By: Chris Wiebe, Engel Law Office
On July 5, 2021, in response to a recommendation from City Administration, Edmonton City Council voted unanimously to pass Bylaw 19782, which repealed the anti-loitering provision from Bylaw 8353 (the Conduct of Transit Passengers bylaw. The anti-loitering provision used to read: “[a] person shall not loiter on Transit Property or in a Transit Vehicle for longer than required to reach their destination.”
To me, the repeal of the anti-loitering provision was welcome news. In December 2019, while working at Student Legal Services of Edmonton (SLS), I co-wrote “No Fixed Address” with my friend Megan Washington (now an associate of Queck Law) recommending that Council repeal the anti-loitering provision. I wrote about that report in a post from last year’s Access to Justice week.

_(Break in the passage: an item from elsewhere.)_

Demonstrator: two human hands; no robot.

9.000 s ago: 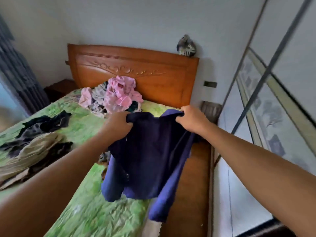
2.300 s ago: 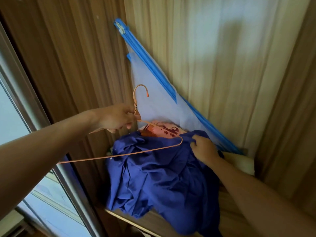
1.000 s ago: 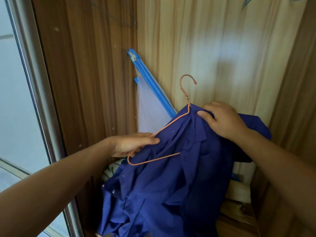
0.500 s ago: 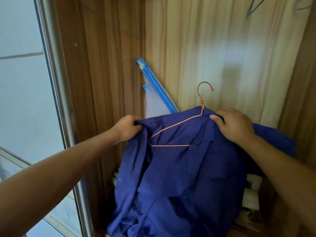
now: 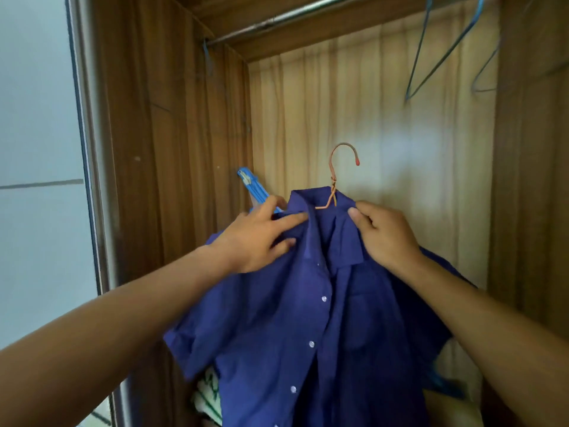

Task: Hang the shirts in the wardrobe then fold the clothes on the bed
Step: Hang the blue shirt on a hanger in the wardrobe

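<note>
- Your left hand [image 5: 261, 238] pinches the blue shirt [image 5: 323, 318] at the collar. The forefinger lies straight across the cloth, the thumb is below it, and another finger shows behind the collar.
- Your right hand [image 5: 386, 238] grips the other side of the collar, at three o'clock from the left hand, with its fingers curled over the fold.
- Between your hands, the orange wire hanger [image 5: 332, 180] sits inside the shirt's neck. Its hook stands up at twelve o'clock from the collar, free in the air and touching nothing.
- The shirt hangs from the hanger and your hands, front towards you. Its placket and white buttons run down to six o'clock, and a short sleeve juts out at about eight o'clock.
- You are holding it inside the open wardrobe [image 5: 184, 134], in front of the pale back panel.
- The metal rail [image 5: 277, 21] crosses the top of the wardrobe at about eleven o'clock from the hook, well above it.
- Bare blue hangers [image 5: 442, 57] dangle at one o'clock, near the right wall.
- A blue zip bag [image 5: 249, 186] leans in the corner at ten o'clock from your left hand, just behind its fingers.
- Folded cloth [image 5: 209, 392] in green and white shows below the sleeve at seven o'clock.
- The sliding door [image 5: 40, 149] fills the view at nine o'clock.
</note>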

“No Fixed Address” found that Transit Peace Officers issued 561 loitering tickets to Edmontonians with no fixed address. That represented 79% of all loitering tickets that Transit Peace Officers issued in 2018.

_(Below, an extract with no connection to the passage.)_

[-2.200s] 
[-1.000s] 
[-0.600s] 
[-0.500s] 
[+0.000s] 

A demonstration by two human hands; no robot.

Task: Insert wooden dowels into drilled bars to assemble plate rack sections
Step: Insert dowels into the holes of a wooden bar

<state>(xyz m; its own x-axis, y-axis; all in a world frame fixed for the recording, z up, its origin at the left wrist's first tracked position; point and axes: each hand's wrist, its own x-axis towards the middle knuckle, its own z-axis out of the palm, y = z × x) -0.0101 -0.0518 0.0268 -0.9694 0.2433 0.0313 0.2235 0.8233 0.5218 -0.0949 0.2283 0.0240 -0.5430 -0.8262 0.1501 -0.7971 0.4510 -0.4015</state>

We also found that the wording of the anti-loitering provision was vague. For example, the anti-loitering provision did not define loitering. It also left it up to Transit Peace Officers to determine whether someone is taking longer than required to reach their destination. The vagueness of the anti-loitering provision enable officers to act unjustly, as illustrated by a case from 2019 when Edmonton Police Service investigators determined that two Transit Peace Officers had acted lawfully by assaulting a Black teen who had waited too long on a cold winter day inside the Belvedere LRT station.
The anti-loitering provision made news again in February 2021, when the Edmonton Police Service cited it to justify its officers clearing unhoused Edmontonians and Bear Clan Patrol out of Central LRT station into -21 degree weather.
The Community Safety and Well-Being Task Force called attention to the effect that City bylaws and policies have on unhoused Edmontonians in their March 2021 report “Safer for All.” In response to “Safer for All”, City Administration released data regarding the number of loitering tickets that Transit Peace Officers have issued every year from 2016 until October 31, 2020. The data demonstrated that Transit Peace Officers consistently gave Edmontonians with no fixed address around 500 loitering tickets per year, accounting for over 70% of all loitering tickets issued.
In response to a motion by Councillor Aaron Paquette, City Administration presented Bylaw 19782 to the Community and Public Services Committee on June 30, 2021. Five days later, Council passed it unanimously and the anti-loitering provision was repealed.
This will mean unhoused Edmontonians will receive about 500 fewer $250 transit tickets every year, and law enforcement officer will have less discretion to target unhoused and racialized peoples.
There is more work to be done. Council and Administration still have not addressed the biggest problem that SLS identified in “No Fixed Address”: trespass tickets. Transit Peace Officers issue to Edmontonians with no fixed address about 2,000 trespass tickets every year – roughly four times the number of loitering tickets that Edmontonian with no fixed address receive.
People receive trespass tickets on transit after breaching transit bans, and bans are issued under City of Edmonton policy. Calgary has a policy that limits why and how its Transit Peace Officers can ban people from transit. Edmonton has no such policy and its Transit Peace Officer may currently ban people from transit for unjust reasons, including mental health episodes, intoxication, and even…loitering.
Implementing a policy that limits why and how Transit Peace Officers may ban people from transit is a crucial next step for City Council and Administration to take towards making our public transit more just and inclusive.